Empecemos por un truco sencillo. Por ejemplo, comparemos la rentabilidad absoluta (incluyendo dividendos) de Repsol, Telefónica e Inditex. Esta es la evolución de este año de las tres acciones hasta el pasado lunes:

Telefónica (+6,4%) es la compañía que ofrece mayor rentabilidad. Veamos ahora el gráfico de los últimos 12 meses:

Esta vez es Repsol (+19,7%). Veamos ahora el resultado en los últimos dos años:

Ahora el ganador es Inditex (+15,4%). Además, Repsol (-11,0%) y Telefónica (-22,4%) obtienen un resultado total muy negativo.

Si en lugar de ser tres acciones fueran tres fondos u otras inversiones cualesquiera de tres entidades diferentes, cada comercial enseñará a los clientes solamente el gráfico que más le interese. Con datos objetivos sobre la mesa, los tres vendedores podrían afirmar a sus clientes que su producto es el más rentable de los tres. ¿Magia?

Pasemos al segundo truco. Este es mi preferido.
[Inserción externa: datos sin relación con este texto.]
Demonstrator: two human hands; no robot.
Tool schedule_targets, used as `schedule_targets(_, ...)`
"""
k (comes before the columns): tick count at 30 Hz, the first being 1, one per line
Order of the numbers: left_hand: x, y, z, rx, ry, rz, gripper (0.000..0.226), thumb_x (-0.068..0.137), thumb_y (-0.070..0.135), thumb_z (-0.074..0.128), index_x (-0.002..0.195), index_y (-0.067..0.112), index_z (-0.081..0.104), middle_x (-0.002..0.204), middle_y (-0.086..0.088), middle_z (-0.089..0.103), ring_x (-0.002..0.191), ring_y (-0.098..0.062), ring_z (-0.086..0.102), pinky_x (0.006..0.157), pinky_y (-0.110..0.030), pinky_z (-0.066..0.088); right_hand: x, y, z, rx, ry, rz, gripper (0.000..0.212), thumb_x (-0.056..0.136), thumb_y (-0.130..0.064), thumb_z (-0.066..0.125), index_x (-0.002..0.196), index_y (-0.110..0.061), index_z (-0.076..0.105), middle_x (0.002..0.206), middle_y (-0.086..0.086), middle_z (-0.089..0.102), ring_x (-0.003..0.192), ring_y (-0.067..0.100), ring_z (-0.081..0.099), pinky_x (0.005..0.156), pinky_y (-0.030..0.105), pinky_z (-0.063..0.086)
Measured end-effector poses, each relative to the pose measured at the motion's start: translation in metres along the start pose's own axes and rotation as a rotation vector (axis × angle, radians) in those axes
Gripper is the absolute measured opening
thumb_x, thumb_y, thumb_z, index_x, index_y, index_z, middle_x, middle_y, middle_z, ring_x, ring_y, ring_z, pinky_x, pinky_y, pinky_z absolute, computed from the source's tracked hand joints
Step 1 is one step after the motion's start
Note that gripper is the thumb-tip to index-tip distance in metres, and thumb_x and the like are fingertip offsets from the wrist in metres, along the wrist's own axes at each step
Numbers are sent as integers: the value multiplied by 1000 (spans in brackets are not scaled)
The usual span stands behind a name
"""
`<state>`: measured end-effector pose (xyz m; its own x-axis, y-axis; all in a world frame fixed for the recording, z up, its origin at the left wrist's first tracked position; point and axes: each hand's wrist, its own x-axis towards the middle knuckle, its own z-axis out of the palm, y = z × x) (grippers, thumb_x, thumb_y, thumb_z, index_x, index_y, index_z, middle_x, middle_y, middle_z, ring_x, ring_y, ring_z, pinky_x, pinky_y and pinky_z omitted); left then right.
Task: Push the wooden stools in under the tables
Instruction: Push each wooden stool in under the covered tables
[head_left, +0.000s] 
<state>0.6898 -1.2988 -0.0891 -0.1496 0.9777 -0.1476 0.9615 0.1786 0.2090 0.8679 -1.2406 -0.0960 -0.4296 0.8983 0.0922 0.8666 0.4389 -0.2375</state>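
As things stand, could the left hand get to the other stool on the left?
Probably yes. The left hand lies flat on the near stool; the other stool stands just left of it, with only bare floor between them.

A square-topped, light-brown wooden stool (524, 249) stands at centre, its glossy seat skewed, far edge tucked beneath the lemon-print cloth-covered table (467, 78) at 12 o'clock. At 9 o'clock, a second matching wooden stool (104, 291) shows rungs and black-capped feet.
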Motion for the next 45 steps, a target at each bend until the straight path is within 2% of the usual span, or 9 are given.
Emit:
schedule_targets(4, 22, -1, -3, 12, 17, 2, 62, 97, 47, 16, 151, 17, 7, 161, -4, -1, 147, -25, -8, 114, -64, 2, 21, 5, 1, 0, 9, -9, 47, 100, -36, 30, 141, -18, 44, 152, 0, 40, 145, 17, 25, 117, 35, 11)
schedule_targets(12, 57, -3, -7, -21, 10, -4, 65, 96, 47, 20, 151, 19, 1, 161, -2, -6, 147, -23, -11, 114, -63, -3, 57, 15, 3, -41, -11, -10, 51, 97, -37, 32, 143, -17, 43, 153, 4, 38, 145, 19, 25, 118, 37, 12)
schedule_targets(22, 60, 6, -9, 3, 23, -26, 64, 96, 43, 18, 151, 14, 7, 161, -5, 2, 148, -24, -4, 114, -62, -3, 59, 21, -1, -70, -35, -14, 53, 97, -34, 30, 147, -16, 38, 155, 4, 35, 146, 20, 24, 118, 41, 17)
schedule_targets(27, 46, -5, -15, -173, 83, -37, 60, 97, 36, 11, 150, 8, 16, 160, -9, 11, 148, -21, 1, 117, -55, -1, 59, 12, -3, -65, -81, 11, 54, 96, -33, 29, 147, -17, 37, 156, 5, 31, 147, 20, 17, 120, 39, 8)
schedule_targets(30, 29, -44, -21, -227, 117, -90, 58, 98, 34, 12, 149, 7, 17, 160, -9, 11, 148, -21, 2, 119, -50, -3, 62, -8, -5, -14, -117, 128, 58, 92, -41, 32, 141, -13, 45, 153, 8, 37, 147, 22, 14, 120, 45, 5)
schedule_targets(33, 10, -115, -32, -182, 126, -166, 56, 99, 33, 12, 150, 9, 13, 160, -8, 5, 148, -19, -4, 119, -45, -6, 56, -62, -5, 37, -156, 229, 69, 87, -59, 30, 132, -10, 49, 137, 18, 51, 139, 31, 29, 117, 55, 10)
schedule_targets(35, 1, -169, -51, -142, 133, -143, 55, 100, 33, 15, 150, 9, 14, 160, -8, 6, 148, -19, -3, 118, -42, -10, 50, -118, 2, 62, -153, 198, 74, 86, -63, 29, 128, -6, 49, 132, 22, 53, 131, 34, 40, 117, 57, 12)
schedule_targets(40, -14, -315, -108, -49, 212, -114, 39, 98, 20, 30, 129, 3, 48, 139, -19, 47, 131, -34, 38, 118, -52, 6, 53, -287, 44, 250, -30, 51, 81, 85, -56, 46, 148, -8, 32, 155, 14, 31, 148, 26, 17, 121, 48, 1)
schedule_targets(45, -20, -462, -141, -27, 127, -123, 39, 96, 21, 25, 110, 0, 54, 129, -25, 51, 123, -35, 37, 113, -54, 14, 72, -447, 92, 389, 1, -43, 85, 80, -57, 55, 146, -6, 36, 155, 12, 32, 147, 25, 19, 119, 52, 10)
Se llama sigue la bolita (rentabilidad). Pongamos que una entidad que comercializa una gama amplia de inversiones le enseña solamente uno o dos productos, ambos con excelente rentabilidad reciente, y no le habla de los demás (con resultados medios regulares o decepcionantes). Usted invierte en uno de los buenos, pero no obtiene el resultado que esperaba. Pasado un tiempo, la rentabilidad (bolita) está en otros productos, usted cambia de inversión, pero tampoco consigue el resultado previo a su inversión. Así, sucesivamente.

Este truco lo practican todo tipo de entidades con amplia gama de productos que no muestran a sus clientes transparentemente los resultados de todas las alternativas de inversión disponibles. Como comercializan muchos activos diferentes, por probabilidad siempre tendrán alguno con un resultado reciente sorprendentemente bueno.
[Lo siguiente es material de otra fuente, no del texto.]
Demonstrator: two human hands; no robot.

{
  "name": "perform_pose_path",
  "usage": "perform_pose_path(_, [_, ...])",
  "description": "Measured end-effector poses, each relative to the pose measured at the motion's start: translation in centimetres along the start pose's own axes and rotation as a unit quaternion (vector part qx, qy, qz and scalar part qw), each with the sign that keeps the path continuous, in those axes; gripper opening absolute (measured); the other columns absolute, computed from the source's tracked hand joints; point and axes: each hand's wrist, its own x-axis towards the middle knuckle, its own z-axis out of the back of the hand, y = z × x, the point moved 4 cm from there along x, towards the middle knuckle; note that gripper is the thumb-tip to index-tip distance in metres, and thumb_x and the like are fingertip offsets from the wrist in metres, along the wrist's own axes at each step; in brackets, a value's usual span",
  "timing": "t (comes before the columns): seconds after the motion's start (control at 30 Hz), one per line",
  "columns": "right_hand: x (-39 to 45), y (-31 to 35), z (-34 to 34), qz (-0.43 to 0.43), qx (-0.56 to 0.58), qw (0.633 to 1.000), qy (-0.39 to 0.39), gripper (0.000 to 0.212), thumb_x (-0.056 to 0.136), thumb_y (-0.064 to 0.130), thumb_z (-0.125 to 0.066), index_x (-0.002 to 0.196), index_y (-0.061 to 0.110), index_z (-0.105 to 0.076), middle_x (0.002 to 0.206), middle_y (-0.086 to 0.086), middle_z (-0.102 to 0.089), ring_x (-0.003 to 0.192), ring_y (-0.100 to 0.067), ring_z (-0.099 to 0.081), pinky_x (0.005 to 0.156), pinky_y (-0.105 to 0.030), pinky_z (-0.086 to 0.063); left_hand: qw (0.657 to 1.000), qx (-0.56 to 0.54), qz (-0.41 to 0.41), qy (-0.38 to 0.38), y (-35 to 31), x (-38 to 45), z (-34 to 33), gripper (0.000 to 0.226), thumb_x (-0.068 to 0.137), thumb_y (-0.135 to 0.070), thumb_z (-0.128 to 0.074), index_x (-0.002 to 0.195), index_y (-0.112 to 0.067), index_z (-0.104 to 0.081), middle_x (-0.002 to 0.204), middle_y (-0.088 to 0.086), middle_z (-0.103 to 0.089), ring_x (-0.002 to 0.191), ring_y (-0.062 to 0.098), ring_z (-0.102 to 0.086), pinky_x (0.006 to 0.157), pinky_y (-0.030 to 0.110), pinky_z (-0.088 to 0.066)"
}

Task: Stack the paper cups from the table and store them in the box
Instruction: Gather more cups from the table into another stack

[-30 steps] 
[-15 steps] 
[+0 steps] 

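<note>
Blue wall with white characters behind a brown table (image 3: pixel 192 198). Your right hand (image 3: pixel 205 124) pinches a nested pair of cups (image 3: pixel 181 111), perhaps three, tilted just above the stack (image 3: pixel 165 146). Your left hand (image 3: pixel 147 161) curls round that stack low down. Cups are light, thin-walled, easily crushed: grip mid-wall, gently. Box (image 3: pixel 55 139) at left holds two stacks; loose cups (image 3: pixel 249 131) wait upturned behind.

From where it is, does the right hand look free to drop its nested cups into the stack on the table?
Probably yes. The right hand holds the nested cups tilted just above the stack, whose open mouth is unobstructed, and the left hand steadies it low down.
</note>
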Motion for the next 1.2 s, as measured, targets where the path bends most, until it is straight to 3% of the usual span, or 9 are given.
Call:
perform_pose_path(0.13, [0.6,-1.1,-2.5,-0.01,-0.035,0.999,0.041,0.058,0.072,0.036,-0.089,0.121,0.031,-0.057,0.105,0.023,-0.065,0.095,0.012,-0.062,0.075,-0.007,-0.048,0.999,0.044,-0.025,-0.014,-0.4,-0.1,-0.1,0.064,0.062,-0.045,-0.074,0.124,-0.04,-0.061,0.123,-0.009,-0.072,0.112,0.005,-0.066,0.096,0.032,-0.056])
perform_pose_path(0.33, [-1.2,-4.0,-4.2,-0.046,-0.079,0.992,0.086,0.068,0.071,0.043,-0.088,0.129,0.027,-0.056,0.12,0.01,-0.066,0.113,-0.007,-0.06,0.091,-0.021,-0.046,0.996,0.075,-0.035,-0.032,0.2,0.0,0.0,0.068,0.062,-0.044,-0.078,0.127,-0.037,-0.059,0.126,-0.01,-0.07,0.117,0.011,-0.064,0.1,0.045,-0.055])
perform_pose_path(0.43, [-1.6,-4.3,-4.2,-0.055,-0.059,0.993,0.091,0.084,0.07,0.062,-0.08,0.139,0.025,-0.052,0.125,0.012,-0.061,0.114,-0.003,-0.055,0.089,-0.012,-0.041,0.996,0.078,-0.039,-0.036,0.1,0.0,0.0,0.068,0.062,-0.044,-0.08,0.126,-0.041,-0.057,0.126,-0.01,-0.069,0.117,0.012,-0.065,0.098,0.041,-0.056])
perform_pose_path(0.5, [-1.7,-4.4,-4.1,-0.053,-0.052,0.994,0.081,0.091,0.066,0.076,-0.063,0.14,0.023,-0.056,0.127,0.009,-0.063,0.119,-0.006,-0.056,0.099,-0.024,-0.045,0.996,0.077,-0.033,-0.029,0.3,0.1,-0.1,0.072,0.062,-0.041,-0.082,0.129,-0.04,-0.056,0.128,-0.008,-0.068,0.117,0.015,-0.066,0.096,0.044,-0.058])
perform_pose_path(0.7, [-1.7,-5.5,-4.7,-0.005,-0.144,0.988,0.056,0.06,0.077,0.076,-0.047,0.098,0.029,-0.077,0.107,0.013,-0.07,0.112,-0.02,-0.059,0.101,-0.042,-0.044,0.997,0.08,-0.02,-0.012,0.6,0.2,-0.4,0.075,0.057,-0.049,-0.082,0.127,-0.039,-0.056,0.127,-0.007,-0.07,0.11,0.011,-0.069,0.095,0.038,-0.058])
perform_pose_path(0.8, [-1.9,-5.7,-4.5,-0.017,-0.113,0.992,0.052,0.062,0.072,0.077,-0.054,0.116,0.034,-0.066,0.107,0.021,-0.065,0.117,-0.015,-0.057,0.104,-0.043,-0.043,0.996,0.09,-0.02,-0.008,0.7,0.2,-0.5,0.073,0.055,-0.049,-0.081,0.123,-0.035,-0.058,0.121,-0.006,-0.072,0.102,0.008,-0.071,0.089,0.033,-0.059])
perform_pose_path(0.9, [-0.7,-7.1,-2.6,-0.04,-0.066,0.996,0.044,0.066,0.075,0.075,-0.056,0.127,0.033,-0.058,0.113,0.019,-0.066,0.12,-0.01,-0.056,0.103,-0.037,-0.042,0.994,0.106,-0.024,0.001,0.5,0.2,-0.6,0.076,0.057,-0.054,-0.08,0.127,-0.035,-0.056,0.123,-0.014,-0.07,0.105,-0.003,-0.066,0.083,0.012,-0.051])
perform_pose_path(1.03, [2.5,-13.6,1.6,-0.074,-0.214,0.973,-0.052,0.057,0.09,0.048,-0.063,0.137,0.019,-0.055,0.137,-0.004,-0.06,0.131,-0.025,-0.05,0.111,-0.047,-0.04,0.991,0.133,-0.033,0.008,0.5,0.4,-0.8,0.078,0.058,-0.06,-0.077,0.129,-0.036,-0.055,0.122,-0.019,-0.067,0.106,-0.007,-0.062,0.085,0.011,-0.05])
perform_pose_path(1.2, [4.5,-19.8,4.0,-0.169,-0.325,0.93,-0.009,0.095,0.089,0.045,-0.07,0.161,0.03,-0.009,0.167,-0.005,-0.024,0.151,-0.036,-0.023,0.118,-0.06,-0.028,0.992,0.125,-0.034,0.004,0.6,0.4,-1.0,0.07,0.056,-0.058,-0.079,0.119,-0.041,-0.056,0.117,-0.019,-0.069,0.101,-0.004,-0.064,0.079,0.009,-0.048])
Por último, están los trucos elaborados. Hay quienes publican rentabilidades no contrastables de carteras de activos. Utilizan resultados parciales, omiten los costes, realizan reconstrucciones teóricas de rentabilidad (lo que hubieran ganado siguiendo una determinada estrategia en el pasado), etcétera.

En definitiva, para no caer en la trampa de los ilusionistas, lo mejor es no decidir por la rentabilidad pasada sino en función de los motivos que tengamos para confiar en las inversiones (personas, criterio de inversión, modelo de negocio, etc.). Por otro lado, si queremos analizar los resultados, lo mejor es comparar la rentabilidad anualizada o CAGR ('compound anual growth rate') a largo plazo y el rendimiento en periodos menores (anualmente, por ejemplo) para comprobar su consistencia.